Se sabe que la peste ha llegado a Patibamba. En uno de sus días de encierro, Palacitos va a
despedirse de Ernesto y le da dos monedas de oro con una nota; le desea suerte y le dice
que use las monedas para su viaje o para su entierro. Ernesto se da cuenta de que todos
se están yendo del Colegio debido a la peste. Incluso el Padre Abraham va hasta la puerta
de la habitación y le dice a Ernesto que se irá; confiesa haberse acostado con Marcelina,
incluso contra la voluntad de la difunta, y dice que el demonio está en su cuerpo y debe
morir.
El Padre Director le dice a Ernesto que debe irse a la hacienda de su tío, el Viejo, por orden
de su padre. Ernesto quiere despedirse de Abancay. Toma muchos riesgos al recorrer el
pueblo: conversa con una mujer mayor que está muriendo, abandonada por su familia, e
incluso va hacia la hacienda de Patibamba y ve, conmovido, a unas niñas quitándose los
nidos de piojos de la piel.
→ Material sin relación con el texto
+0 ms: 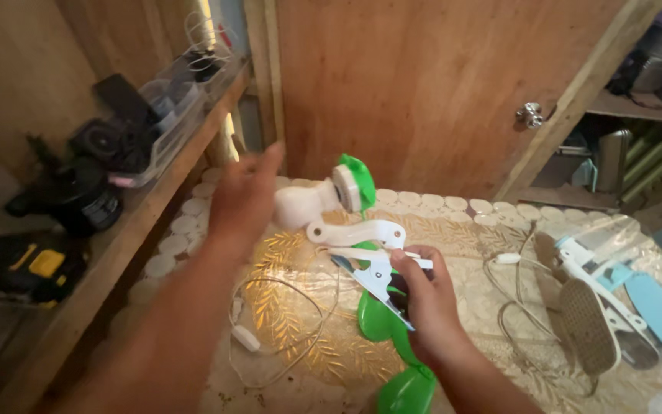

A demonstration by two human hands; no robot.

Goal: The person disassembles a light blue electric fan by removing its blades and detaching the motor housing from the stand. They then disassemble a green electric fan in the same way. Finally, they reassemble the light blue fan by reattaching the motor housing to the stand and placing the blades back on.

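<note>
Indoors | gold-patterned tablecloth (300,307) | wooden door (430,84) | cluttered shelf (155,199)

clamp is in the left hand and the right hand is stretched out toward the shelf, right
No, the hands are swapped. The head view shows the right hand holding the white clamp, while the left hand stretches out toward the shelf.

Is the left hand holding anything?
No, the left hand is raised, open and empty above the table; only the right hand grips the white clamp.
</note>
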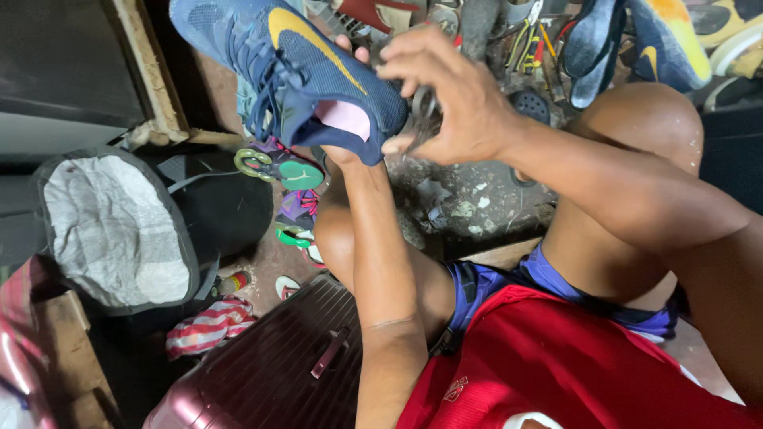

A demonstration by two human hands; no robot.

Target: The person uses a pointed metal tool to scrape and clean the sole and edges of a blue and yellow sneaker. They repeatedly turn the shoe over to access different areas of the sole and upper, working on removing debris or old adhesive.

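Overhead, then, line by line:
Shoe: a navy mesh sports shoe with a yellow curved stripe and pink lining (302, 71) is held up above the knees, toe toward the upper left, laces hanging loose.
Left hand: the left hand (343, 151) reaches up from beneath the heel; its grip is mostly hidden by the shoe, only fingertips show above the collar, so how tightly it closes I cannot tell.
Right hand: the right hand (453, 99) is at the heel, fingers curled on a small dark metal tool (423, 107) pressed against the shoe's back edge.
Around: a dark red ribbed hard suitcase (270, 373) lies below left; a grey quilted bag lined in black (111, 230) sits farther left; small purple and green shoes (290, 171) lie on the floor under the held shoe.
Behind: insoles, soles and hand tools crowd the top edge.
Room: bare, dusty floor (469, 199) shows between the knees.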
Corre nuevamente hacia el Colegio para avisarle al Padre que los
indios colonos de Patibamba, enfermos, están yendo hacia Abancay para que les dé una
misa. Los soldados que quedaron en el pueblo, apostados en el puente, no logran
frenarlos, así que solo contienen, apenas, su marcha inevitable.
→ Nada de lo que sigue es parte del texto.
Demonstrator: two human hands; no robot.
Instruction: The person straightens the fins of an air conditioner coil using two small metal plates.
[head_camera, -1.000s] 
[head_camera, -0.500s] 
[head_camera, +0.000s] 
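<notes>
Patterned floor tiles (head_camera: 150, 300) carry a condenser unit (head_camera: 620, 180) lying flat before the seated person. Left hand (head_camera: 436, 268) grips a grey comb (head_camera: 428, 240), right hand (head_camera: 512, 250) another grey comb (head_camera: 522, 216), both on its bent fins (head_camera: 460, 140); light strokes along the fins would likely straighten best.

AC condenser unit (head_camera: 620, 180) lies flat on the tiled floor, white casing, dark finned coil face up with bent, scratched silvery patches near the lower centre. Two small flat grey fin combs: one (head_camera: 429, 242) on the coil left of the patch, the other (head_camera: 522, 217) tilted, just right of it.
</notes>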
Aislándose de la peste, Ernesto se encierra en la habitación del Hermano Miguel, para
esperar al amanecer y partir. Desde allí escucha la misa que da el padre para los indios
colonos, y luego los escucha alejarse. Al amanecer, con la bendición del Padre Director,
sale hacia la estancia del Viejo en una caminata de tres días, pero se arrepiente. Decide
hundirse en la quebrada, atravesarla y dirigirse a la cordillera, para evitar la hacienda del
Viejo Avaro. Tal vez, reflexiona, verá pasar la peste, arrastrada por el río hacia el país de
los muertos, tal como le sucedió al Lleras.